▶ _Exercise goal_:
Find the lines below in which the string "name" occurs. Copy each one.

(Collected data)
★ ★ ★ ★ ★

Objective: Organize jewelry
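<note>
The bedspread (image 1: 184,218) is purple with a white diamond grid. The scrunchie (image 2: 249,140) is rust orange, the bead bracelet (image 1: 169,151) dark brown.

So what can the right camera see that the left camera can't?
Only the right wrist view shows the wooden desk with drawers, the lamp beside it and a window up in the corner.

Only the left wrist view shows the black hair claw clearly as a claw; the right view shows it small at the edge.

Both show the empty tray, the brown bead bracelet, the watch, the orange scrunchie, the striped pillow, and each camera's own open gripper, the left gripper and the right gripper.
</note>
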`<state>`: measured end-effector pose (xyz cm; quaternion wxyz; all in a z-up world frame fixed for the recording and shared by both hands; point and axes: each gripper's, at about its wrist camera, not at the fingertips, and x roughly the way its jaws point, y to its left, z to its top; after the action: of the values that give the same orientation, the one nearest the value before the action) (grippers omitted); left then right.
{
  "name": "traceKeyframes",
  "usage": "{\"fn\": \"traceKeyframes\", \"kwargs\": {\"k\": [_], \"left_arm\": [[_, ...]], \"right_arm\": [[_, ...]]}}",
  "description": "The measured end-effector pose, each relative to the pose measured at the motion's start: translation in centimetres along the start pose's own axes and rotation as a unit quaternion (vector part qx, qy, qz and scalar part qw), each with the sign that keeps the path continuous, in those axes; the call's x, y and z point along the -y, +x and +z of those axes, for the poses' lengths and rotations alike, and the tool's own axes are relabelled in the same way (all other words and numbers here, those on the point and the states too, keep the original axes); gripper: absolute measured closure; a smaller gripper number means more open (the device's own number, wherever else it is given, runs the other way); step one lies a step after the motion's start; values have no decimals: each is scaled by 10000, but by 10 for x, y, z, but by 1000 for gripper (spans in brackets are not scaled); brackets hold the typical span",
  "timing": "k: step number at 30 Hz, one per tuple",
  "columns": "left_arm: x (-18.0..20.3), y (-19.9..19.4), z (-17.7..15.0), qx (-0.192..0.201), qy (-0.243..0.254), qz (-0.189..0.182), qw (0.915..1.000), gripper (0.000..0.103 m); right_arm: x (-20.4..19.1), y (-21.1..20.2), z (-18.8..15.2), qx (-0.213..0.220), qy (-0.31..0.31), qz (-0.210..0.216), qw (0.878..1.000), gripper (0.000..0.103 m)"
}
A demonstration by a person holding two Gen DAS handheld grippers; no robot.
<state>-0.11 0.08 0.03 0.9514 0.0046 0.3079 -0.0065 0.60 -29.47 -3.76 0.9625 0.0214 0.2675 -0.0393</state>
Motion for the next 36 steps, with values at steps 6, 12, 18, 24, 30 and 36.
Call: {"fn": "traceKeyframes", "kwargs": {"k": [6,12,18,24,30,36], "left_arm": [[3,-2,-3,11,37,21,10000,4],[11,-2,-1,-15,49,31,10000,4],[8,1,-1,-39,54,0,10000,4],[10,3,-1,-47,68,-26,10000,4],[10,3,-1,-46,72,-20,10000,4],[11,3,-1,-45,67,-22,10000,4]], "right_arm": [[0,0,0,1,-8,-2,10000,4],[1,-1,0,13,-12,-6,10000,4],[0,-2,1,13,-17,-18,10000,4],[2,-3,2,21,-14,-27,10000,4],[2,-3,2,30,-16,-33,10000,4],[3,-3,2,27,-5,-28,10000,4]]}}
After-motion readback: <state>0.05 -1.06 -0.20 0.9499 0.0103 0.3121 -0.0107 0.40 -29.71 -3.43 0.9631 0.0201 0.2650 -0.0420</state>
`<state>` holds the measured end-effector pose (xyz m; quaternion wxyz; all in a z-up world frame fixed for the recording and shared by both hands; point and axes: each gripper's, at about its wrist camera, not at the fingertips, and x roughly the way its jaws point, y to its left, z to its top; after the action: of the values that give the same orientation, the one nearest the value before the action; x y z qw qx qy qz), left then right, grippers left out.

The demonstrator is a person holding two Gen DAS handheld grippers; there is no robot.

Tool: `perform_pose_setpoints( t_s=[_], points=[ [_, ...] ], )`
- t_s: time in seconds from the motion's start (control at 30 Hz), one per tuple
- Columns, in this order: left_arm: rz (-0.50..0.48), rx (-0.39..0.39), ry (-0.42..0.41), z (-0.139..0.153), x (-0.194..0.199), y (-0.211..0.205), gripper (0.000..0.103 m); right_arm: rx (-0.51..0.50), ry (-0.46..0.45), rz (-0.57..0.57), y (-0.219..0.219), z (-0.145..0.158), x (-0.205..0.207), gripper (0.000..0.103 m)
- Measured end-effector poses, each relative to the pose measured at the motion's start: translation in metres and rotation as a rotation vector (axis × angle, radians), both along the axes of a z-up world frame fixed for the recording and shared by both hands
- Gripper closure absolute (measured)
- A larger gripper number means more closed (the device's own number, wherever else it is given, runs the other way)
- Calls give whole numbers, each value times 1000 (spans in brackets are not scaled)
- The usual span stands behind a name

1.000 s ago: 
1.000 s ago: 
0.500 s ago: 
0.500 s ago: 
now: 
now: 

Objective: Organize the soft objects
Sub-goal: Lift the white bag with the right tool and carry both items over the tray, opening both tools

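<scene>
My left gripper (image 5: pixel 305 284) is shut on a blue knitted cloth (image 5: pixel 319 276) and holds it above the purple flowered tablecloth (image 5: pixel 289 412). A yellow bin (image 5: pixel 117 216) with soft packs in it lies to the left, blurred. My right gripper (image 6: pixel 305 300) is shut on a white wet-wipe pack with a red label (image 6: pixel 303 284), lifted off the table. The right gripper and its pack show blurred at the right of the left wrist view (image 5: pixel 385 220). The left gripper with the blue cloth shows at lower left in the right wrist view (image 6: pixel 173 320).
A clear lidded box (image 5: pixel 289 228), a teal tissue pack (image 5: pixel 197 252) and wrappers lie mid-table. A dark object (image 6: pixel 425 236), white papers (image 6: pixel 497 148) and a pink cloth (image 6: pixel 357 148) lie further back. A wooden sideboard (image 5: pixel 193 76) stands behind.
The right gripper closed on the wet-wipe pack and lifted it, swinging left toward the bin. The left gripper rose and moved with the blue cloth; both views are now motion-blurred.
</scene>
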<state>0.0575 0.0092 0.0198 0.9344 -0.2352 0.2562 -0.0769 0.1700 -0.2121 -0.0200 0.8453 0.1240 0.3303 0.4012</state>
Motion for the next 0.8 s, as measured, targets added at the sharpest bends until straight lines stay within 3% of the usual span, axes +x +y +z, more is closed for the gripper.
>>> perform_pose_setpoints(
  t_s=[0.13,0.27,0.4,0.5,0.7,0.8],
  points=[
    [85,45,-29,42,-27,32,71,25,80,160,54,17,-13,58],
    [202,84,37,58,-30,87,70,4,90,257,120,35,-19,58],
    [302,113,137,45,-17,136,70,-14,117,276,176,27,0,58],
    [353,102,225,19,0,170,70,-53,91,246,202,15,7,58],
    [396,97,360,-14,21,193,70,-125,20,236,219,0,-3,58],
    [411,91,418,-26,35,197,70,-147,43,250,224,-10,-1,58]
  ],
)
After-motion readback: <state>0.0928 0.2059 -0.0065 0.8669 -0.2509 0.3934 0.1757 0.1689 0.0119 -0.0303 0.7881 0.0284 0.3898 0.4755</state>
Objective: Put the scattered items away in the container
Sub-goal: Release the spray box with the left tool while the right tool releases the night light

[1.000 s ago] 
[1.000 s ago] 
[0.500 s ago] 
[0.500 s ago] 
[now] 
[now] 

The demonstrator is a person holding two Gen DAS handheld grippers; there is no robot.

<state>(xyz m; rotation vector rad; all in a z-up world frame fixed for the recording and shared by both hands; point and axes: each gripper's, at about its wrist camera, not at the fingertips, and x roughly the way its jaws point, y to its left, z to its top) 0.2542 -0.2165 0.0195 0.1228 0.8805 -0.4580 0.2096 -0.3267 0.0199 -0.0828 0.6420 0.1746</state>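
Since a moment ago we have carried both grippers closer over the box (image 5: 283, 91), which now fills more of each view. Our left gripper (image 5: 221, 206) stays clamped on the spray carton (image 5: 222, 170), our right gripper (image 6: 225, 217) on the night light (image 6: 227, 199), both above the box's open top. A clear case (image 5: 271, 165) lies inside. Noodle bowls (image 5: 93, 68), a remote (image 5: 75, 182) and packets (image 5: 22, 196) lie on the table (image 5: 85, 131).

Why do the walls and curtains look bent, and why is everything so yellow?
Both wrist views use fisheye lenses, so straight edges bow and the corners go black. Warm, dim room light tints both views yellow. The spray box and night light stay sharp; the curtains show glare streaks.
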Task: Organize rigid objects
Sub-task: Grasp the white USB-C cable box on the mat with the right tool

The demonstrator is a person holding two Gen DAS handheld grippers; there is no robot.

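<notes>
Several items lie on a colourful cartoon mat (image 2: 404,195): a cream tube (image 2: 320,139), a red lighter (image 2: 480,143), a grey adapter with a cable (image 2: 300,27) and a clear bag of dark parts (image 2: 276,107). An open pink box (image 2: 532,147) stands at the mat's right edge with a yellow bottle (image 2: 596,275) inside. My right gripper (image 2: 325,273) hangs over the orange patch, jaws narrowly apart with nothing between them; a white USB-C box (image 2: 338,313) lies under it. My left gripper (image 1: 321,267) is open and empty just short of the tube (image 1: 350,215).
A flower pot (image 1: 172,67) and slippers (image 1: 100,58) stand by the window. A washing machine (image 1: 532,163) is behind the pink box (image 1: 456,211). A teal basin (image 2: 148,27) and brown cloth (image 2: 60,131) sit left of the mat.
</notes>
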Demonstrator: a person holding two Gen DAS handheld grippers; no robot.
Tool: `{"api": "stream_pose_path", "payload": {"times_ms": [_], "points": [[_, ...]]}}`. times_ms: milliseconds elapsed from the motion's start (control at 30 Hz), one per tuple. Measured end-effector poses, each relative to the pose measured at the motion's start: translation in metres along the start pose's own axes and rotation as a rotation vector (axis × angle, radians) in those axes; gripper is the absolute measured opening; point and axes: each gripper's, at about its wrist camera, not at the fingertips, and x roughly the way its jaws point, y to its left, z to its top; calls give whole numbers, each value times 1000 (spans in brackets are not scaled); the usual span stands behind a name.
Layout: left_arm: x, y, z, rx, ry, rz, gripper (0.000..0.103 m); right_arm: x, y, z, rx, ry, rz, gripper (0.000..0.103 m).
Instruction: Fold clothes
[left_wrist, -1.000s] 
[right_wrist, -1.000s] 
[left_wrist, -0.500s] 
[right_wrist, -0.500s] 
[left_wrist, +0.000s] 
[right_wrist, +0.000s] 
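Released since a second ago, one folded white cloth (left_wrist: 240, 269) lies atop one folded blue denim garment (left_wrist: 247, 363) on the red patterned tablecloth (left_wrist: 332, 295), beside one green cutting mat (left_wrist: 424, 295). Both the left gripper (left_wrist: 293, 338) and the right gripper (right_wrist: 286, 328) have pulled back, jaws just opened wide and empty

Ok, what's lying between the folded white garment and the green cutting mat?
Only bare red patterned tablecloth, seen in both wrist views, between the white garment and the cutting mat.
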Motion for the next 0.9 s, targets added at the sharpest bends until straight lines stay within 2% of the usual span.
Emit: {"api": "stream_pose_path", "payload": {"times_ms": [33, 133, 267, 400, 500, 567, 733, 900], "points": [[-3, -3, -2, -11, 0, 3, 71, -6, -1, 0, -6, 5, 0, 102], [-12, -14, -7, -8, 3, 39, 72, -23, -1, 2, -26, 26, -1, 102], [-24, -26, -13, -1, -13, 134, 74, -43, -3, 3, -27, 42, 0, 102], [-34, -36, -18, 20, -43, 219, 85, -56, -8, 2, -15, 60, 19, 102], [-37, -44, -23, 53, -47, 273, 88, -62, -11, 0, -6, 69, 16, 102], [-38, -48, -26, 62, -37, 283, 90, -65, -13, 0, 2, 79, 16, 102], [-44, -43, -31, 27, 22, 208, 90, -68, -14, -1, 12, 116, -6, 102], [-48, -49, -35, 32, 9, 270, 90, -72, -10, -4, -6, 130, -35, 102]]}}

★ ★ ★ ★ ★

▶ _Written answer_:
  "name": "traceKeyframes",
- The usual span stands behind a name
Tool: `{"api": "stream_pose_path", "payload": {"times_ms": [_], "points": [[_, ...]]}}`. times_ms: milliseconds elapsed from the motion's start (control at 30 Hz), one per tuple. Measured end-effector poses, each relative to the pose measured at the motion's start: translation in metres along the start pose's own axes and rotation as a rotation vector (axis × angle, radians) in those axes; gripper is the absolute measured opening; point and axes: each gripper's, at about its wrist camera, not at the fingertips, and x roughly the way its jaws point, y to its left, z to its top; calls give whole numbers, each value times 1000 (spans in brackets are not scaled); the usual span stands behind a name.

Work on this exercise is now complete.